School of Public Health and Management, Wenzhou Medical University, Wenzhou, China.
South Zhejiang Institute of Radiation Medicine and Nuclear Technology, Wenzhou Medical University, Wenzhou, China.
Front Immunol. 2022 Nov 1;13:1025688. doi: 10.3389/fimmu.2022.1025688. eCollection 2022.

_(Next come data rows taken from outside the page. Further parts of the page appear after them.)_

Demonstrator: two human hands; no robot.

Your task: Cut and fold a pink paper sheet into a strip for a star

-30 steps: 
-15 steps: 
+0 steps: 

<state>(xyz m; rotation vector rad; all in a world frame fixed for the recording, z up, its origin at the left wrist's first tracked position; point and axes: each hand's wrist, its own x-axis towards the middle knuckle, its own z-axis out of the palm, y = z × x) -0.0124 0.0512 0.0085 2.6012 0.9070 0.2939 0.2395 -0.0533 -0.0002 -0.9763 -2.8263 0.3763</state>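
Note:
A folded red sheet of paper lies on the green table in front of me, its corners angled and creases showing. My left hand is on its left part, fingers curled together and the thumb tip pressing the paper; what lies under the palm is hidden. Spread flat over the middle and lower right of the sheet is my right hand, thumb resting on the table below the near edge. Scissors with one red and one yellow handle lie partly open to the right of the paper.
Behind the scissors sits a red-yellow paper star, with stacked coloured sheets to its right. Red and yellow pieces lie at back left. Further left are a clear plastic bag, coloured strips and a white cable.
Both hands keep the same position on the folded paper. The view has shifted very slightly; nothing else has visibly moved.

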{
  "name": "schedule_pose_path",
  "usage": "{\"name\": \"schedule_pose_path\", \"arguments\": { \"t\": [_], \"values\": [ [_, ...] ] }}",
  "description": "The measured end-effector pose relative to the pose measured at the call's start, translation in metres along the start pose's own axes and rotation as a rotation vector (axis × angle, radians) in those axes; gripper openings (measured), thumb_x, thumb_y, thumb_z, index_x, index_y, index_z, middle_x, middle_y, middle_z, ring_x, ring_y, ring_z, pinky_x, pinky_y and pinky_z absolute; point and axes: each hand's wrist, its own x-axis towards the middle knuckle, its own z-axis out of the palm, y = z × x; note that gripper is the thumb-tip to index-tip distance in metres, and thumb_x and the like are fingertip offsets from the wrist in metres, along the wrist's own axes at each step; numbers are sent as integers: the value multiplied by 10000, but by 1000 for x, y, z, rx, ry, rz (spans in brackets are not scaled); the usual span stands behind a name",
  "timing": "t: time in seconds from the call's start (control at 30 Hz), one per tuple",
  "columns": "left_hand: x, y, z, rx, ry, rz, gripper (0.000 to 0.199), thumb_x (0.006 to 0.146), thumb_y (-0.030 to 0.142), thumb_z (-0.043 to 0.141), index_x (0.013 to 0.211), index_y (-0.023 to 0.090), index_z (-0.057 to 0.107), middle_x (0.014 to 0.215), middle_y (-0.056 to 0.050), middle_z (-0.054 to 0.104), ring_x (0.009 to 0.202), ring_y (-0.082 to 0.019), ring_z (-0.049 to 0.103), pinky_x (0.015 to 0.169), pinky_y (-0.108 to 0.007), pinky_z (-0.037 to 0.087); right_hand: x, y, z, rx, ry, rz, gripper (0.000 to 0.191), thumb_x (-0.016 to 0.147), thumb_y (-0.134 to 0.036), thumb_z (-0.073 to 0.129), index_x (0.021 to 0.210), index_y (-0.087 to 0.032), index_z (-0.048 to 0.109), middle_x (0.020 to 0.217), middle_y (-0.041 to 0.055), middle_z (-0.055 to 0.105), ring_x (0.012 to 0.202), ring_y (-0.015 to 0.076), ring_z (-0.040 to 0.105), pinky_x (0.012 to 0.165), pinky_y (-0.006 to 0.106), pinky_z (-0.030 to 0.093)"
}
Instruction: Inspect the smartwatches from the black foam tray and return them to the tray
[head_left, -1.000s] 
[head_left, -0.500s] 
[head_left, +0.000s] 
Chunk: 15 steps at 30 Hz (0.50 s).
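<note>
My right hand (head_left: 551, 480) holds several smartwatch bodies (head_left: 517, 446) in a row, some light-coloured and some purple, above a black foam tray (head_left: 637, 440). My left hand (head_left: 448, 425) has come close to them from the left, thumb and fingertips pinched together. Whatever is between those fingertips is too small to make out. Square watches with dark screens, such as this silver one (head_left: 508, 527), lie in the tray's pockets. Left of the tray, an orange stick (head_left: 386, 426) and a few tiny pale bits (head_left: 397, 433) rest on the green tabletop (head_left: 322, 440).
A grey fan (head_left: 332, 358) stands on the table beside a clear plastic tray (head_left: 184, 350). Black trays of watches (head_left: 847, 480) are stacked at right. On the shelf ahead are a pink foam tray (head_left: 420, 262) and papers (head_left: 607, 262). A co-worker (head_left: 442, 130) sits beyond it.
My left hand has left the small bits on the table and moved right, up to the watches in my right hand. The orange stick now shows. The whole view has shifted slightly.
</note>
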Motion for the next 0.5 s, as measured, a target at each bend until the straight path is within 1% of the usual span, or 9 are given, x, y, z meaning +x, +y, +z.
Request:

Systemic lupus erythematosus (SLE) is a latent, insidious autoimmune disease, and with the development of gene sequencing in recent years, our study aims to develop a gene-based predictive model to explore the identification of SLE at the genetic level. First, gene expression datasets of SLE whole blood samples were collected from the Gene Expression Omnibus (GEO) database. After the datasets were merged, they were divided into training and validation datasets in the ratio of 7:3, where the SLE samples and healthy samples of the training dataset were 334 and 71, respectively, and the SLE samples and healthy samples of the validation dataset were 143 and 30, respectively. The training dataset was used to build the disease risk prediction model, and the validation dataset was used to verify the model identification ability. We first analyzed differentially expressed genes (DEGs) and then used Lasso and random forest (RF) to screen out six key genes (OAS3, USP18, RTP4, SPATS2L, IFI27 and OAS1), which are essential to distinguish SLE from healthy samples. With six key genes incorporated and five iterations of 10-fold cross-validation performed into the RF model, we finally determined the RF model with optimal mtry. The mean values of area under the curve (AUC) and accuracy of the models were over 0.95. The validation dataset was then used to evaluate the AUC performance and our model had an AUC of 0.948. An external validation dataset (GSE99967) with an AUC of 0.810, an accuracy of 0.836, and a sensitivity of 0.921 was used to assess the model's performance. The external validation dataset (GSE185047) of all SLE patients yielded an SLE sensitivity of up to 0.954. The final high-throughput RF model had a mean value of AUC over 0.9, again showing good results. In conclusion, we identified key genetic biomarkers and successfully developed a novel disease risk prediction model for SLE that can be used as a new SLE disease risk prediction aid and contribute to the identification of SLE.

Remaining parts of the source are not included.